New Legal Deposit regulation will enable the British Library, the National Library of Scotland, the National Library of Wales, the Bodleian Libraries, Cambridge University Library and Trinity College Library in Dublin to collect a copy of every digital publication in Britain, just like they do with print editions.
The archive will serve to preserve the nation’s cultural heritage and make it available to future generations. In time, it could evolve into a database holding every public tweet or Facebook page.
Digital content comes of age
Libraries in the UK have been archiving printed media for centuries – British Library alone stores 150 million physical entries “representing every age of written civilisation”. This enormous collection was made possible thanks to Legal Deposit, a practice that requires publishers to submit copies of their work to one of the officially certified libraries, which has been enshrined in English law since 1662.
A decade ago, the government decided to update the law with the Legal Deposit Libraries Act of 2003, which extended the rules to include e-books, CDs, DVDs and websites.

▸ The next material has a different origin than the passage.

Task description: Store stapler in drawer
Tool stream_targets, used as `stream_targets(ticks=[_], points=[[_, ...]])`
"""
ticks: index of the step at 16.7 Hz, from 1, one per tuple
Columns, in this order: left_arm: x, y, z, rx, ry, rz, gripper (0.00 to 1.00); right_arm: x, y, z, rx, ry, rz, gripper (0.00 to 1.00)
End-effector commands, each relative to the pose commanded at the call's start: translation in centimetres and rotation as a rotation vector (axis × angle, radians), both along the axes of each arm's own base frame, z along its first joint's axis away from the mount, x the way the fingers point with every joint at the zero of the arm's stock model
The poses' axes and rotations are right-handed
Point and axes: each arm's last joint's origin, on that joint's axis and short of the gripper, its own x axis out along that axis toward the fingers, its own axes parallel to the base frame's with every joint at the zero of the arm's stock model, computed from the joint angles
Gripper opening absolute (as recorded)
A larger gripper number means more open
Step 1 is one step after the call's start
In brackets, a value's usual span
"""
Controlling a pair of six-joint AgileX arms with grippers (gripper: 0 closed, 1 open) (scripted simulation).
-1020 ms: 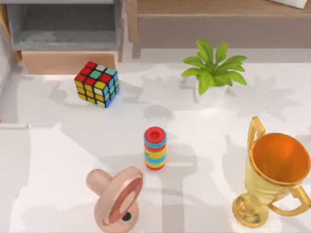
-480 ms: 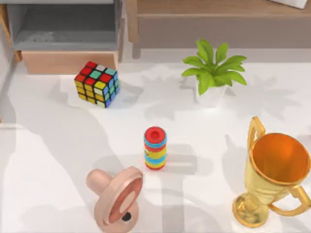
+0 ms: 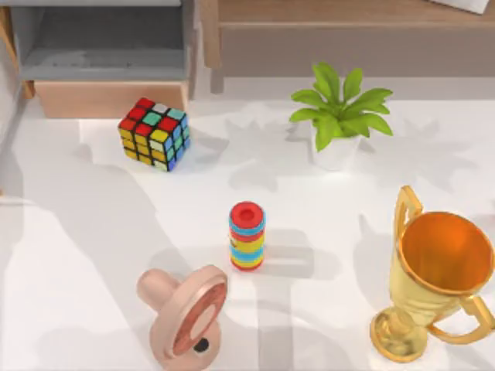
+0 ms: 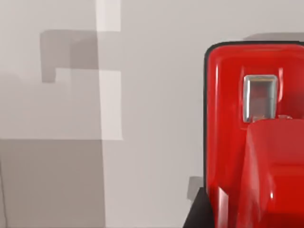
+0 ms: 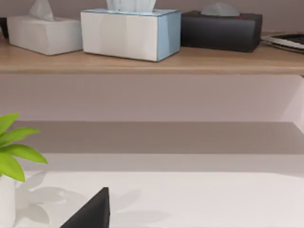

It will officially come into force on 6 April.
“Preserving and maintaining a record of everything that has been published provides a priceless resource for the researchers of today and the future. So it’s right that these long-standing arrangements have now been brought up to date for the 21st century, covering the UK’s digital publications for the first time,” said Culture Minister Ed Vaizey.
“Digital content can now be effectively archived and our academic and literary heritage preserved, in whatever form it takes.”
Initially, the project will ‘harvest’ 4.8 million websites containing over a billion pages, including copies of password-protected or paid-for content. By the end of this year, the results of the first archiving crawl of the .uk domain will be available to researchers. As for the public, access to non-print materials will be offered through on-site reading room facilities at each of the participating libraries.
The capacity of the archive is expected to be constantly upgraded over the coming years. The system – which includes the open source Hadoop software – has been built by IBM.
According to leader of the project Lucie Burgess, a lot of material related to events such as the 7/7 bombings or the 2008 financial crisis has already been lost or taken down.
“We will have to distinguish between content published in the UK and elsewhere but in principle we will be able to archive the publicly available tweets of any individual, company or organisation,” Burgess told AFP.
“Ten years ago, there was a very real danger of a black hole opening up and swallowing our digital heritage, with millions of web pages, e-publications and other non-print items falling through the cracks of a system that was devised primarily to capture ink and paper,” said Roly Keating, CEO of the British Library.
“The regulations now coming into force make digital legal deposit a reality, and ensure that the Legal Deposit Libraries themselves are able to evolve – collecting, preserving and providing long-term access to the profusion of cultural and intellectual content appearing online or in other digital formats.”